+++ DATA BELOW
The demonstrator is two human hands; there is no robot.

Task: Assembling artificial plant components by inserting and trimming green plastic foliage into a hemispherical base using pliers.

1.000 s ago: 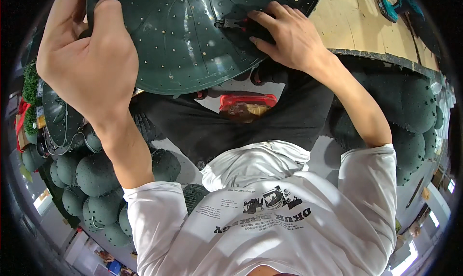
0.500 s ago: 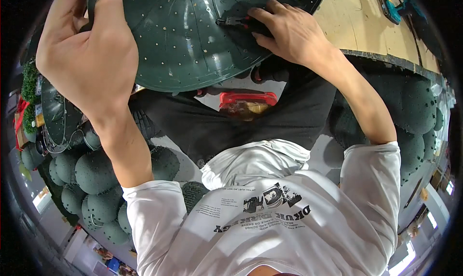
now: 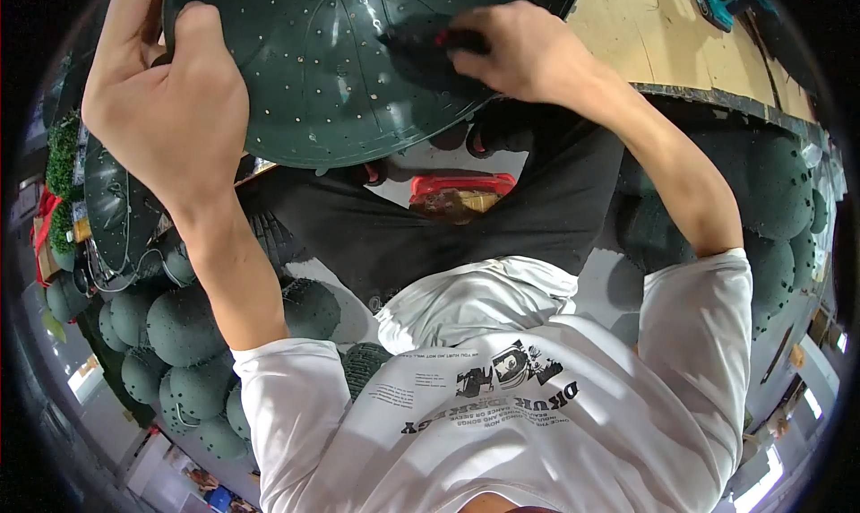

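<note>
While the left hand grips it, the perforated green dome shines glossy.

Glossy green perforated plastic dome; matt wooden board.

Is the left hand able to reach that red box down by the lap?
Probably not now: the left hand is gripping the green dome's rim, and the dome hangs above the red box.

Bright overhead light, soft shadows, sharp centre, strong fisheye bending and dark rim.
</note>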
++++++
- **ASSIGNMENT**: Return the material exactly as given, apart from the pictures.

- **SOLVED PROBLEM**:
The demonstrator is two human hands; there is no robot.

Task: Assembling artificial plant components by inserting and trimming green plastic foliage into a hemispherical base using pliers.

1.000 s ago: 
0.500 s ago: 
now: 

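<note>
While the left hand grips it, the perforated green dome shines glossy.

Glossy green perforated plastic dome; matt wooden board.

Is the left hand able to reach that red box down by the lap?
Probably not now: the left hand is gripping the green dome's rim, and the dome hangs above the red box.

Bright overhead light, soft shadows, sharp centre, strong fisheye bending and dark rim.
</note>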

This output is complete.